Required work -
Could you restate word for word every line of the records below, from the first one to the one holding "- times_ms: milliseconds"?

Stored data entries
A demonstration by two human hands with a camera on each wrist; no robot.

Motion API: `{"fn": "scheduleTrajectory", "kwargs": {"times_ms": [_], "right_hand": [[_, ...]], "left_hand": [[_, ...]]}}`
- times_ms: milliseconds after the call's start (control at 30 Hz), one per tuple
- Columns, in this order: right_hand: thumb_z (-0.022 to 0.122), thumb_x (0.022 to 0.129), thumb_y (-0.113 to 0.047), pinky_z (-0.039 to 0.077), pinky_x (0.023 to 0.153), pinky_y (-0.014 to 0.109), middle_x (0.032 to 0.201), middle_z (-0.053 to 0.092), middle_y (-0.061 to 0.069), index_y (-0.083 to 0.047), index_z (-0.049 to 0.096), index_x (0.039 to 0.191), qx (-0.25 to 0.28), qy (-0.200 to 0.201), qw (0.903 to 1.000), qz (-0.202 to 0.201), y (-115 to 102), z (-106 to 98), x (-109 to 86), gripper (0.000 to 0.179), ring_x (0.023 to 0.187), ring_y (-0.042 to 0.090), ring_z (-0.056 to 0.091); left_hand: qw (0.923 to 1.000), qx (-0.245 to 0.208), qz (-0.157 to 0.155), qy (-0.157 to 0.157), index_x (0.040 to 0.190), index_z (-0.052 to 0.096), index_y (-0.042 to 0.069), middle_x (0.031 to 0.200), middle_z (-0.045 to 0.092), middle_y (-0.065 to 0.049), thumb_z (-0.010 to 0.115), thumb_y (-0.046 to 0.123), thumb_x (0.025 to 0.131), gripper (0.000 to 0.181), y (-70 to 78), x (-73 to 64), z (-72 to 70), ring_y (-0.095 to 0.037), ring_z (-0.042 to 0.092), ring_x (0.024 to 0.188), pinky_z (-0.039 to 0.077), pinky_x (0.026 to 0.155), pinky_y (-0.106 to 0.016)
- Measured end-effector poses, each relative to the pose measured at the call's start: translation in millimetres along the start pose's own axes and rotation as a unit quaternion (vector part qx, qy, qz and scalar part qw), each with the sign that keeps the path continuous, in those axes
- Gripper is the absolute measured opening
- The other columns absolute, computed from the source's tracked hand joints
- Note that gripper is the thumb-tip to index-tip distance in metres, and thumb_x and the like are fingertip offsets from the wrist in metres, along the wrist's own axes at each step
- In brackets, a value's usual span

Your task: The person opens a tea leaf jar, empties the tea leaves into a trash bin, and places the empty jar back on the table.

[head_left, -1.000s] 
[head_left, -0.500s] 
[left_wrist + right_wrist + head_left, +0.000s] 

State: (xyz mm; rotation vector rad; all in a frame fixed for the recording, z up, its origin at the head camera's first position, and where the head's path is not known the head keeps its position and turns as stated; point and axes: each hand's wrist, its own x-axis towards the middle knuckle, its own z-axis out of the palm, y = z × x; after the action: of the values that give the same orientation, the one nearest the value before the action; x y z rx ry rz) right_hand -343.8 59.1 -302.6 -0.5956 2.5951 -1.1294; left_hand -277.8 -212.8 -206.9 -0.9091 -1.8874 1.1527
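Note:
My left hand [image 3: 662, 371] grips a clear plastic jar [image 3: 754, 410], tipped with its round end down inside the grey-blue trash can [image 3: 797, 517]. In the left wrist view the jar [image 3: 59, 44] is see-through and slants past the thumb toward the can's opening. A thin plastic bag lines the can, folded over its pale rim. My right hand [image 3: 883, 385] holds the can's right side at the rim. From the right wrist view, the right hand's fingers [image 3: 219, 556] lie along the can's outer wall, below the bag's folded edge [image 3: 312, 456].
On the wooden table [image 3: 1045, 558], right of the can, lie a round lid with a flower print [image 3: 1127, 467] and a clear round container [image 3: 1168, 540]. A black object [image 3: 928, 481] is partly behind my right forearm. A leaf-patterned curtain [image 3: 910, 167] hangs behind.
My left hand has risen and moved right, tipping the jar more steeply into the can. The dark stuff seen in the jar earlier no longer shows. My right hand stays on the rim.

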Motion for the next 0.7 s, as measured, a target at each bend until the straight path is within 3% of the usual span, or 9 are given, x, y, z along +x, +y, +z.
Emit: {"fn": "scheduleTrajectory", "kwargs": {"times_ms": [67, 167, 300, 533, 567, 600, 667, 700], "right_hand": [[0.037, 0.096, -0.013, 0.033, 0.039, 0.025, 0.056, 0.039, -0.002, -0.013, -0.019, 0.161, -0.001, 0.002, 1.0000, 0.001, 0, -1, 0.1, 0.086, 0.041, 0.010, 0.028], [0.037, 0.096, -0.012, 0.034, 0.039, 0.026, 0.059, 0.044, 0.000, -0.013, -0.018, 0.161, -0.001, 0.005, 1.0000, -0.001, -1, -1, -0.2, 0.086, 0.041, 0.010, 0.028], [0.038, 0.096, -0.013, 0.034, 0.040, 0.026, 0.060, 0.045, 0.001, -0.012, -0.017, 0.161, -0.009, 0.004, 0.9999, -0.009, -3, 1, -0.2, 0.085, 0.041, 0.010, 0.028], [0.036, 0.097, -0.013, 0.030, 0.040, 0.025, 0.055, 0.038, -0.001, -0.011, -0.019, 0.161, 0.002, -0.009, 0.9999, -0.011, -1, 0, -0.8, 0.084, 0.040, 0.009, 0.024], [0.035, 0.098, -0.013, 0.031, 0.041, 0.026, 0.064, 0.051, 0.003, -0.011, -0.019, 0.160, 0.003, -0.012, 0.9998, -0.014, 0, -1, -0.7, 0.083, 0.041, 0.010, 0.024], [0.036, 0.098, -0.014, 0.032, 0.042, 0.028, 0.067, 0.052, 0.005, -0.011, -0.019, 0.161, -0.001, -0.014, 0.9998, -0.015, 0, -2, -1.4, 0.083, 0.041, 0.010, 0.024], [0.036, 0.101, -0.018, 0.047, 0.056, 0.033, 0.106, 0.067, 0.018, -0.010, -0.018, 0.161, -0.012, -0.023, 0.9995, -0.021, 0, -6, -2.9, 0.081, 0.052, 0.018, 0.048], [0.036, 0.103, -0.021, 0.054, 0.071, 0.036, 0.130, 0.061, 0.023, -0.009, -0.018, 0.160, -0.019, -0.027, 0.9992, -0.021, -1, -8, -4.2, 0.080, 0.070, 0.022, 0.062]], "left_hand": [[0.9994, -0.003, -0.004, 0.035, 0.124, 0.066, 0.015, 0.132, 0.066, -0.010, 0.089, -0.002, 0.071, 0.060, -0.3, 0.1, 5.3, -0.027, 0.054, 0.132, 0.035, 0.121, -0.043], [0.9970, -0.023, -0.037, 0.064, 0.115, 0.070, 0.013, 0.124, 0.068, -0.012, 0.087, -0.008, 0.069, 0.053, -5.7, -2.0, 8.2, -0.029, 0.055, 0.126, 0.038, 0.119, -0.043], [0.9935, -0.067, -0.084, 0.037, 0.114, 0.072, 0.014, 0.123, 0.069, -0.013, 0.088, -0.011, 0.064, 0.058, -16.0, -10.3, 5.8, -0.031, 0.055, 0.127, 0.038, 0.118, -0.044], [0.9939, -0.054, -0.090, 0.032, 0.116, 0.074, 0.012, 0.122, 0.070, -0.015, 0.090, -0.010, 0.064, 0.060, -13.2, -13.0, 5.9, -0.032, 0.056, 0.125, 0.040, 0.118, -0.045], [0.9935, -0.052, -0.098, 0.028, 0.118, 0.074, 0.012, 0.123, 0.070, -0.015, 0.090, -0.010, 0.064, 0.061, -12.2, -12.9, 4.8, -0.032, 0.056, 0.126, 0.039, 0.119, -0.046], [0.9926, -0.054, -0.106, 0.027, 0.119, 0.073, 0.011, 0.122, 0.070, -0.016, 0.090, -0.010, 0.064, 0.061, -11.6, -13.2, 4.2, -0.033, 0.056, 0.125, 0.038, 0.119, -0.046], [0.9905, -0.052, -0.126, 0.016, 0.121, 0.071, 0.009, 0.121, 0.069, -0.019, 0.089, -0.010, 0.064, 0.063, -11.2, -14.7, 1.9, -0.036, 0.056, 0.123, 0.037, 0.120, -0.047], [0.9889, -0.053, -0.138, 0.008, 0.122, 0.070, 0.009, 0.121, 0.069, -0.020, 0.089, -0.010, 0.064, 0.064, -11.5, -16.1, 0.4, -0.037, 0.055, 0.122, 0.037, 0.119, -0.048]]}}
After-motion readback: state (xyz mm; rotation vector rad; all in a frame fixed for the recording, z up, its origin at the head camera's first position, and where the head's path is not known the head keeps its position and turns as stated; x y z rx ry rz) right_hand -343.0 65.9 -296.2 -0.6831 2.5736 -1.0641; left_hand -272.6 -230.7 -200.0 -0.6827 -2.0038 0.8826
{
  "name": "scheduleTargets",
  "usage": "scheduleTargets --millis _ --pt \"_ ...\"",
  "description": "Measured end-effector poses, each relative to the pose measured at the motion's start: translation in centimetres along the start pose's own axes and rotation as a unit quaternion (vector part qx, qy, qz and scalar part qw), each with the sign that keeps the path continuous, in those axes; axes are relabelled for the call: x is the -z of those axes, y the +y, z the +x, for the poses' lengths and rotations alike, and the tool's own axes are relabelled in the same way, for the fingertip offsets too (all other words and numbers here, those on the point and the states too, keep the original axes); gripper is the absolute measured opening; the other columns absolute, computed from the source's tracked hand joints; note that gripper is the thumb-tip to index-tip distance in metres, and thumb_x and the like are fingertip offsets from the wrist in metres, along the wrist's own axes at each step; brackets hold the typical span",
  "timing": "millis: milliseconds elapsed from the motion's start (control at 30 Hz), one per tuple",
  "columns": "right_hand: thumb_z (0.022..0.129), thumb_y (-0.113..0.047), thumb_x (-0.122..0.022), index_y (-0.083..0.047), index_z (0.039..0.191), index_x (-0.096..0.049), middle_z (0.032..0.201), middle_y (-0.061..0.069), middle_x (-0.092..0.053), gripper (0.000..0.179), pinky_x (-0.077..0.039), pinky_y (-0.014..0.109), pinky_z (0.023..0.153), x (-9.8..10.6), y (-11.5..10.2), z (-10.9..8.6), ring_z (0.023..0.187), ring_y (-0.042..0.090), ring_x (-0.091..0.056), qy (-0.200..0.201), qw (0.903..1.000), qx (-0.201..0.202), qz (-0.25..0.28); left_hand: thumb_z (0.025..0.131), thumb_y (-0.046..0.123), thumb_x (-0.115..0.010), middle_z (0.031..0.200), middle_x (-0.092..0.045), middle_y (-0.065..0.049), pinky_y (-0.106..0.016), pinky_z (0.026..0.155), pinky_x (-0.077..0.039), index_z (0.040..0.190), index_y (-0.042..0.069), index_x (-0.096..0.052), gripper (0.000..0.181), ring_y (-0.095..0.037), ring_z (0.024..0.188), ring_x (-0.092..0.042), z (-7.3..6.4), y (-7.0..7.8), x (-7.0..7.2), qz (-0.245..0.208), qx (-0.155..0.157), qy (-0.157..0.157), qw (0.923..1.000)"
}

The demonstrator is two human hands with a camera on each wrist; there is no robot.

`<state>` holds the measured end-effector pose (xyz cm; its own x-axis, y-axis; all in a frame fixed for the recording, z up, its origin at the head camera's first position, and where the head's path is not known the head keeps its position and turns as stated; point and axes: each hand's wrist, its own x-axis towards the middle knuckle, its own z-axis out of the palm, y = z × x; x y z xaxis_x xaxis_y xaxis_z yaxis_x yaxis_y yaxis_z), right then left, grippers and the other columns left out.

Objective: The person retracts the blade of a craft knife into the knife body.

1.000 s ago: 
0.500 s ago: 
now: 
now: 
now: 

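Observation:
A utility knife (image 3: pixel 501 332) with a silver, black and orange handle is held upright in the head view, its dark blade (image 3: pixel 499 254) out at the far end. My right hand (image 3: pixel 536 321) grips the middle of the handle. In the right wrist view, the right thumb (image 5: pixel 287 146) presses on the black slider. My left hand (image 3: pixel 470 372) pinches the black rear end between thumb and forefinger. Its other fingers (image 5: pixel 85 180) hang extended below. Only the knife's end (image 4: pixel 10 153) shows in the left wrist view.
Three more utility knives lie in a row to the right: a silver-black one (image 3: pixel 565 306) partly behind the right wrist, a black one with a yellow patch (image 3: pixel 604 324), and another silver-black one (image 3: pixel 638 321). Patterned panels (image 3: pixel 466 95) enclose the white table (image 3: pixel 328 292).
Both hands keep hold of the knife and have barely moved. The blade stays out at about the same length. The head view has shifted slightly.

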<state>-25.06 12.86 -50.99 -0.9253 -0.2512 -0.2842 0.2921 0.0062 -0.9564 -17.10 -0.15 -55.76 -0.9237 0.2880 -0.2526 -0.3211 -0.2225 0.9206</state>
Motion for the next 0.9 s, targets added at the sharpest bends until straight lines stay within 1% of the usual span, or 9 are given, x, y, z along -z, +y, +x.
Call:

Written solution -
A demonstration by two human hands with a camera on each wrist; no robot.

Motion API: `{"fn": "scheduleTrajectory", "kwargs": {"times_ms": [_], "right_hand": [[_, ...]], "left_hand": [[_, ...]]}}`
- times_ms: milliseconds after the call's start (control at 30 Hz), one per tuple

Exercise complete, with nothing further to add.